Speech-to-Text (STT) enables Voice AI Agents to convert spoken language into text for processing and generating accurate responses
The Speech-to-Text (STT) feature applies specifically to voice-based agents and controls how the agent listens and transcribes audio input during a call. This is a crucial component for any voice-based agent, enabling it to convert spoken language into text, which can then be processed for responses.
In the AI Voice Settings, you can choose the appropriate speech-to-text provider and language for your agent. These settings directly affect how the agent interprets and processes voice input during calls.
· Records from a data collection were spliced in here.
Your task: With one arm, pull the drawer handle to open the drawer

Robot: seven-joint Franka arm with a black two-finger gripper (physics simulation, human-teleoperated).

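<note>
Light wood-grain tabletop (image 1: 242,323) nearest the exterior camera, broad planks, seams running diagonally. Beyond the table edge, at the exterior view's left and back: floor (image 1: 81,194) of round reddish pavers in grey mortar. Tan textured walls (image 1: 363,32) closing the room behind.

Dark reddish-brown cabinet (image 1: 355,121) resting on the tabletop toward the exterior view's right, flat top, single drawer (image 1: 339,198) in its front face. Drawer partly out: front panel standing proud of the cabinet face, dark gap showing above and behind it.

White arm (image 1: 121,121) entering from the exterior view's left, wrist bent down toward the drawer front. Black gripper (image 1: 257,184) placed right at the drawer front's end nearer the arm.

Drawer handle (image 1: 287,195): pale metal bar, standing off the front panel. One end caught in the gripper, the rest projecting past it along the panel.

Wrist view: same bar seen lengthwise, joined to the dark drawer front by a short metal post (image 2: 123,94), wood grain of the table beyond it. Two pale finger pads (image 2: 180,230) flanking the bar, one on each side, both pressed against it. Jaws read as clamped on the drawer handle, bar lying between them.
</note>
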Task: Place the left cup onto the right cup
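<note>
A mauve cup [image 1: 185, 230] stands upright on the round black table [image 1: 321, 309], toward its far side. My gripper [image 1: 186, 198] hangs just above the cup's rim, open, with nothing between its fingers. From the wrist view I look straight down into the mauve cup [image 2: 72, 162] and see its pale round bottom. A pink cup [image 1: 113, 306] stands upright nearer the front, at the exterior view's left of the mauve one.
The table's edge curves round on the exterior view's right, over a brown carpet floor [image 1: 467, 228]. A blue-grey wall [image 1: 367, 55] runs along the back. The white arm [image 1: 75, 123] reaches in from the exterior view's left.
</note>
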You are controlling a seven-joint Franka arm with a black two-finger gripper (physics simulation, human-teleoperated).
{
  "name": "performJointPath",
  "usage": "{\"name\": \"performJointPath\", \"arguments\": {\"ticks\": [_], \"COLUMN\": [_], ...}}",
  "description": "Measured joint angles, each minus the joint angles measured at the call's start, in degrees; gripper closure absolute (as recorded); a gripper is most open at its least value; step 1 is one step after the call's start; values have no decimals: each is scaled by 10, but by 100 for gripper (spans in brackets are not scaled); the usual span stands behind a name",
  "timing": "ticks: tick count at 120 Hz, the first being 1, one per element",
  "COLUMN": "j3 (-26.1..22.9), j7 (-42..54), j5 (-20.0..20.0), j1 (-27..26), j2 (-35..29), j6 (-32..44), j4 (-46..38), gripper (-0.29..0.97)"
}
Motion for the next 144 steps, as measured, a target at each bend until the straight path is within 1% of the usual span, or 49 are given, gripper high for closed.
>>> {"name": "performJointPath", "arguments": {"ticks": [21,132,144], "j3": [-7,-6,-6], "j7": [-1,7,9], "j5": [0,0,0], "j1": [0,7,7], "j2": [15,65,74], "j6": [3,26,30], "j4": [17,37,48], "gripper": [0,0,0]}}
Each provider offers unique performance characteristics, including accuracy, speed, and language support. Depending on your use case, you can select the provider that best meets your needs.
Use Case
Choose your speech-to-text provider based on the complexity of the conversation. If your agent handles basic conversations, a simpler STT model might be sufficient. For more technical or nuanced conversations, consider a model that offers higher accuracy and language support.
Language
Ensure the language selected matches the language of the customer interactions. This will help improve transcription accuracy. Different providers support different sets of languages, so confirm the availability of your required language.
Pricing Consideration
The choice of STT model might impact your pricing. More advanced providers or those supporting specialized languages may incur higher costs. Always evaluate your use case to choose the most cost-effective option without compromising on quality.
Once configured, the STT provider is automatically applied to voice-based agent interactions. The agent listens during the conversation and converts spoken responses into text for further processing. This text can be used for generating responses or pulling information from a knowledge base, allowing the agent to engage effectively.